Recipe adapted from All Under Heaven.
Featured in: Eating on the Western Edge of China
- 2 tsp. whole cumin seeds
- 2 garlic cloves, minced to a paste
- 2 red jalapeño peppers, stemmed, seeded, and minced
- 4 tbsp. extra-virgin olive oil, divided
- 1 1⁄2 tsp. kosher salt
- One 1-lb. fish (such as carp, branzino, or bass), butterflied
- Combine the cumin seeds, garlic, and jalapeño in a small bowl and set aside. Light a grill to medium-high heat (about 450°) and oil a fish-grilling basket with 1 tablespoon of olive oil.
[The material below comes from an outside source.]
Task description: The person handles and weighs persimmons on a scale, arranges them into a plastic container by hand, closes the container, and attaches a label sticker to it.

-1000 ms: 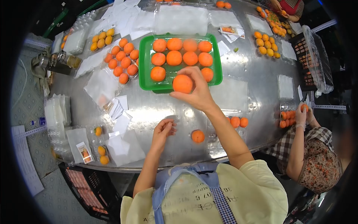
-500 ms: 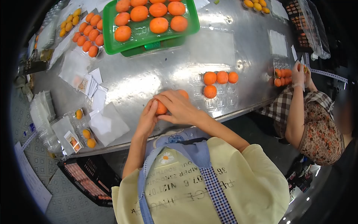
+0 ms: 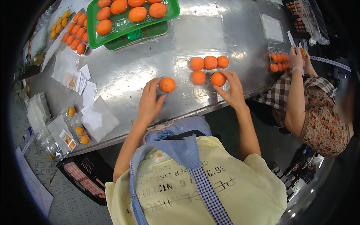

Rub 2 tablespoons of olive oil and the salt all over the fish and place it in the grilling basket.
- Place the fish, skin side up, on the grill and sprinkle it with half of the jalapeño mixture. Grill, uncovered, until golden, about 4 minutes. Flip the fish and drizzle with the remaining olive oil, then sprinkle with the remaining jalapeño mixture. Grill 4–5 minutes more, until the skin is crispy. Serve immediately.